Aim of the task: Write out the records again exactly. Nothing should be dropped.
----
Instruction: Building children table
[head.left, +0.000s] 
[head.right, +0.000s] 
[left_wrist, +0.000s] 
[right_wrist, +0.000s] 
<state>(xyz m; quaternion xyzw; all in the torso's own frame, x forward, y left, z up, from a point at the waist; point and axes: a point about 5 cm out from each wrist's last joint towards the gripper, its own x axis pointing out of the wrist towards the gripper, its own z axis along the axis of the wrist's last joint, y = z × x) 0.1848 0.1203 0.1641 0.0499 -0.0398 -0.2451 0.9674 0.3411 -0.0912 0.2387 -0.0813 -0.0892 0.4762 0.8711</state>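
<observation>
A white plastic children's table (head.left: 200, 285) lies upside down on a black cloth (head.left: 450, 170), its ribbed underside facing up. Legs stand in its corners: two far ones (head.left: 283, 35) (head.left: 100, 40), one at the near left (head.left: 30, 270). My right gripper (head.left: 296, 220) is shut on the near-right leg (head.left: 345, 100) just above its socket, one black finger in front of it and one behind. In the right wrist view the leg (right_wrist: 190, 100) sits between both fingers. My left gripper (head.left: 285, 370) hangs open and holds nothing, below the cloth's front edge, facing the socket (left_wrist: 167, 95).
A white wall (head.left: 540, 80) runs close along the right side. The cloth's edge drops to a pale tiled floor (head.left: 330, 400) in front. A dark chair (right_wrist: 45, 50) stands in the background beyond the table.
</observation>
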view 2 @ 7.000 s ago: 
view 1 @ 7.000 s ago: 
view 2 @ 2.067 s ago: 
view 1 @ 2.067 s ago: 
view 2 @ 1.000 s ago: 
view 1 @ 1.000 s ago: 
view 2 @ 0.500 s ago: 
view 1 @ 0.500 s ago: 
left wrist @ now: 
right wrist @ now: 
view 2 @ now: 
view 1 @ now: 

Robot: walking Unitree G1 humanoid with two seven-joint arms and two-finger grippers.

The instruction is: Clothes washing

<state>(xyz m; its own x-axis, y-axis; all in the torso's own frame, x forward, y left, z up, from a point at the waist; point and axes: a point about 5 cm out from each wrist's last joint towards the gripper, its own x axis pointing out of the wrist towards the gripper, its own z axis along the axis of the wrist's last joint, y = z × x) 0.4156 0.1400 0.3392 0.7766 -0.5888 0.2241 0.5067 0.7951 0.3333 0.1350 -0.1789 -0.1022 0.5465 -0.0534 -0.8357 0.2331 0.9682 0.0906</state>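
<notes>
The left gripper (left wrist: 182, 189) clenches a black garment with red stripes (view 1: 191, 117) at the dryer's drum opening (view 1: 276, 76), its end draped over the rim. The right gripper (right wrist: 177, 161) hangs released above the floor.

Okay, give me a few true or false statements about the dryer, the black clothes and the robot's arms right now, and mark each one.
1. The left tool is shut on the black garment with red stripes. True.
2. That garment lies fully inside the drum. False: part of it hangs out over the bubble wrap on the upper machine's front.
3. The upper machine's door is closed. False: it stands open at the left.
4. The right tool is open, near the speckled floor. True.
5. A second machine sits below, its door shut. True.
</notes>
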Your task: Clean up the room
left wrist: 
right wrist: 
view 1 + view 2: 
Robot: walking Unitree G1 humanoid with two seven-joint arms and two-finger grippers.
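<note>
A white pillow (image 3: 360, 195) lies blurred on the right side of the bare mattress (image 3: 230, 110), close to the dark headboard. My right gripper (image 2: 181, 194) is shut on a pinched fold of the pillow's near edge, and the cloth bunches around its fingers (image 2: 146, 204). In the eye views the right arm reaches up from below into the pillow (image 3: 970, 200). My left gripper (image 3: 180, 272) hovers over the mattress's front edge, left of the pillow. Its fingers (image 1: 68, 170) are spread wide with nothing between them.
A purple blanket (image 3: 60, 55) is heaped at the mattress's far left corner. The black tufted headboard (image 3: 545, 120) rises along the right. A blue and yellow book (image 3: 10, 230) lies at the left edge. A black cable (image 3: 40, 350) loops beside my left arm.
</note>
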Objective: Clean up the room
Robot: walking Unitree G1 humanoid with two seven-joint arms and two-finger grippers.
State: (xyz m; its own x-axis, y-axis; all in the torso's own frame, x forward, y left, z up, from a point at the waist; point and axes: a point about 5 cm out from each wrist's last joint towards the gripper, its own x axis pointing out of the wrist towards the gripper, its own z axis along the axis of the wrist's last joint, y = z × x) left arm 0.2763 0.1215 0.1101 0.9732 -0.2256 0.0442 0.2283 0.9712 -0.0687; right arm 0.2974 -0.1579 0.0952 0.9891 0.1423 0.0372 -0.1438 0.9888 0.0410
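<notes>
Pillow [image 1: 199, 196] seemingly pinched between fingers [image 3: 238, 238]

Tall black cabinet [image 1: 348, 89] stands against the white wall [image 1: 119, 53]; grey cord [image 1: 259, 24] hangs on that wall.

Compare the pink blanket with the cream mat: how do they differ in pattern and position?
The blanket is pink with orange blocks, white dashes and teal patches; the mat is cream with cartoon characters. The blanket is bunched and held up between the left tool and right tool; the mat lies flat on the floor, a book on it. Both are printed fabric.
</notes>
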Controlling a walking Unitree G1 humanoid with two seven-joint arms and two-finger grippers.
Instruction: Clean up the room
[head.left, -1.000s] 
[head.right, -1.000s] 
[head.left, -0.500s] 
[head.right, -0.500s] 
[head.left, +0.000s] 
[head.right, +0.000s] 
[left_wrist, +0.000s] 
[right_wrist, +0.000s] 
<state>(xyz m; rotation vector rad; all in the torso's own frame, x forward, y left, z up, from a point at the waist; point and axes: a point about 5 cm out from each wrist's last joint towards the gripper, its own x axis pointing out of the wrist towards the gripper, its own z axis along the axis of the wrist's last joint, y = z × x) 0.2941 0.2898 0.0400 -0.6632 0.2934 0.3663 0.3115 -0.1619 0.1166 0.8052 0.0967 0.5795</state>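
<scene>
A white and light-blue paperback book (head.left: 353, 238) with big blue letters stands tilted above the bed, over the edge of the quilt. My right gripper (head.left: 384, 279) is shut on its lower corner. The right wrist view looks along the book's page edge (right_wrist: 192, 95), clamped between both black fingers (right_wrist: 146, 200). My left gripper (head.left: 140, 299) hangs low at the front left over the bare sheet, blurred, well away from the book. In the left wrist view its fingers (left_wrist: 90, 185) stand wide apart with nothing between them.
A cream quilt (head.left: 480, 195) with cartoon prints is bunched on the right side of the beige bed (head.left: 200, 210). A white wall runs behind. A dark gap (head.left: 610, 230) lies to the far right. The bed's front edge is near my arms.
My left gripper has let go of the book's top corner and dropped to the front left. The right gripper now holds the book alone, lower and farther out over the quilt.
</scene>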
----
Exercise answer:
Instruction: Building children table
[head.left, +0.000s] 
[head.right, +0.000s] 
[left_wrist, +0.000s] 
[right_wrist, +0.000s] 
<state>(xyz m; quaternion xyzw; all in the torso's own frame, x forward, y left, z up, from a point at the waist; point and axes: a point about 5 cm out from each wrist's last joint towards the gripper, its own x axis pointing out of the wrist towards the gripper, its own z axis along the axis of the wrist's last joint, y = z × x) 0.1848 0.1203 0.1641 0.0499 -0.0398 -0.2451 0.9674 0.3411 -0.0912 0.2387 -0.0813 -0.0892 0.4762 0.8711</state>
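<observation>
A white plastic children's table (head.left: 200, 285) lies upside down on a black cloth (head.left: 450, 170), its ribbed underside facing up. Legs stand in its corners: two far ones (head.left: 283, 35) (head.left: 100, 40), one at the near left (head.left: 30, 270). My right gripper (head.left: 296, 220) is shut on the near-right leg (head.left: 345, 100) just above its socket, one black finger in front of it and one behind. In the right wrist view the leg (right_wrist: 190, 100) sits between both fingers. My left gripper (head.left: 285, 370) hangs open and holds nothing, below the cloth's front edge, facing the socket (left_wrist: 167, 95).
A white wall (head.left: 540, 80) runs close along the right side. The cloth's edge drops to a pale tiled floor (head.left: 330, 400) in front. A dark chair (right_wrist: 45, 50) stands in the background beyond the table.
</observation>
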view 2 @ 7.000 s ago: 
view 1 @ 7.000 s ago: 
view 2 @ 2.067 s ago: 
view 1 @ 2.067 s ago: 
view 2 @ 1.000 s ago: 
view 1 @ 1.000 s ago: 
view 2 @ 0.500 s ago: 
view 1 @ 0.500 s ago: 
left wrist @ now: 
right wrist @ now: 
view 2 @ now: 
view 1 @ now: 

Robot: walking Unitree G1 humanoid with two seven-joint arms and two-finger grippers.

The instruction is: Clothes washing

<state>(xyz m; its own x-axis, y-axis; all in the torso's own frame, x forward, y left, z up, from a point at the waist; point and axes: a point about 5 cm out from each wrist's last joint towards the gripper, its own x axis pointing out of the wrist towards the gripper, its own z axis along the axis of the wrist's last joint, y = z × x) 0.4156 0.1400 0.3392 0.7766 -0.5888 0.2241 0.5067 0.7951 0.3333 0.1350 -0.1789 -0.1022 0.5465 -0.0534 -0.8357 0.2331 0.9682 0.0906</state>
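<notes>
The left gripper (left wrist: 182, 189) clenches a black garment with red stripes (view 1: 191, 117) at the dryer's drum opening (view 1: 276, 76), its end draped over the rim. The right gripper (right wrist: 177, 161) hangs released above the floor.

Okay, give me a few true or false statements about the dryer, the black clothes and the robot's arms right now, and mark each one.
1. The left tool is shut on the black garment with red stripes. True.
2. That garment lies fully inside the drum. False: part of it hangs out over the bubble wrap on the upper machine's front.
3. The upper machine's door is closed. False: it stands open at the left.
4. The right tool is open, near the speckled floor. True.
5. A second machine sits below, its door shut. True.
</notes>
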Your task: Clean up the room
left wrist: 
right wrist: 
view 1 + view 2: 
Robot: walking Unitree G1 humanoid with two seven-joint arms and two-finger grippers.
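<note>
A white pillow (image 3: 360, 195) lies blurred on the right side of the bare mattress (image 3: 230, 110), close to the dark headboard. My right gripper (image 2: 181, 194) is shut on a pinched fold of the pillow's near edge, and the cloth bunches around its fingers (image 2: 146, 204). In the eye views the right arm reaches up from below into the pillow (image 3: 970, 200). My left gripper (image 3: 180, 272) hovers over the mattress's front edge, left of the pillow. Its fingers (image 1: 68, 170) are spread wide with nothing between them.
A purple blanket (image 3: 60, 55) is heaped at the mattress's far left corner. The black tufted headboard (image 3: 545, 120) rises along the right. A blue and yellow book (image 3: 10, 230) lies at the left edge. A black cable (image 3: 40, 350) loops beside my left arm.
</note>
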Objective: Clean up the room
Robot: walking Unitree G1 humanoid with two seven-joint arms and two-finger grippers.
State: (xyz m; its own x-axis, y-axis; all in the torso's own frame, x forward, y left, z up, from a point at the waist; point and axes: a point about 5 cm out from each wrist's last joint towards the gripper, its own x axis pointing out of the wrist towards the gripper, its own z axis along the axis of the wrist's last joint, y = z × x) left arm 0.2763 0.1215 0.1101 0.9732 -0.2256 0.0442 0.2283 0.9712 -0.0687; right arm 0.2974 -0.1579 0.0952 0.9891 0.1423 0.0372 -0.1438 0.9888 0.0410
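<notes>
Pillow [image 1: 199, 196] seemingly pinched between fingers [image 3: 238, 238]

Tall black cabinet [image 1: 348, 89] stands against the white wall [image 1: 119, 53]; grey cord [image 1: 259, 24] hangs on that wall.

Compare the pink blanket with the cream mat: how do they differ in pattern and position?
The blanket is pink with orange blocks, white dashes and teal patches; the mat is cream with cartoon characters. The blanket is bunched and held up between the left tool and right tool; the mat lies flat on the floor, a book on it. Both are printed fabric.
</notes>
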Controlling a walking Unitree G1 humanoid with two seven-joint arms and two-finger grippers.
Instruction: Clean up the room
[head.left, -1.000s] 
[head.right, -1.000s] 
[head.left, -0.500s] 
[head.right, -0.500s] 
[head.left, +0.000s] 
[head.right, +0.000s] 
[left_wrist, +0.000s] 
[right_wrist, +0.000s] 
<state>(xyz m; rotation vector rad; all in the torso's own frame, x forward, y left, z up, from a point at the waist; point and axes: a point about 5 cm out from each wrist's last joint towards the gripper, its own x axis pointing out of the wrist towards the gripper, its own z axis along the axis of the wrist's last joint, y = z × x) 0.2941 0.2898 0.0400 -0.6632 0.2934 0.3663 0.3115 -0.1619 0.1166 0.8052 0.0967 0.5795</state>
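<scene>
A white and light-blue paperback book (head.left: 353, 238) with big blue letters stands tilted above the bed, over the edge of the quilt. My right gripper (head.left: 384, 279) is shut on its lower corner. The right wrist view looks along the book's page edge (right_wrist: 192, 95), clamped between both black fingers (right_wrist: 146, 200). My left gripper (head.left: 140, 299) hangs low at the front left over the bare sheet, blurred, well away from the book. In the left wrist view its fingers (left_wrist: 90, 185) stand wide apart with nothing between them.
A cream quilt (head.left: 480, 195) with cartoon prints is bunched on the right side of the beige bed (head.left: 200, 210). A white wall runs behind. A dark gap (head.left: 610, 230) lies to the far right. The bed's front edge is near my arms.
My left gripper has let go of the book's top corner and dropped to the front left. The right gripper now holds the book alone, lower and farther out over the quilt.
</scene>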

Nothing further is needed for the answer.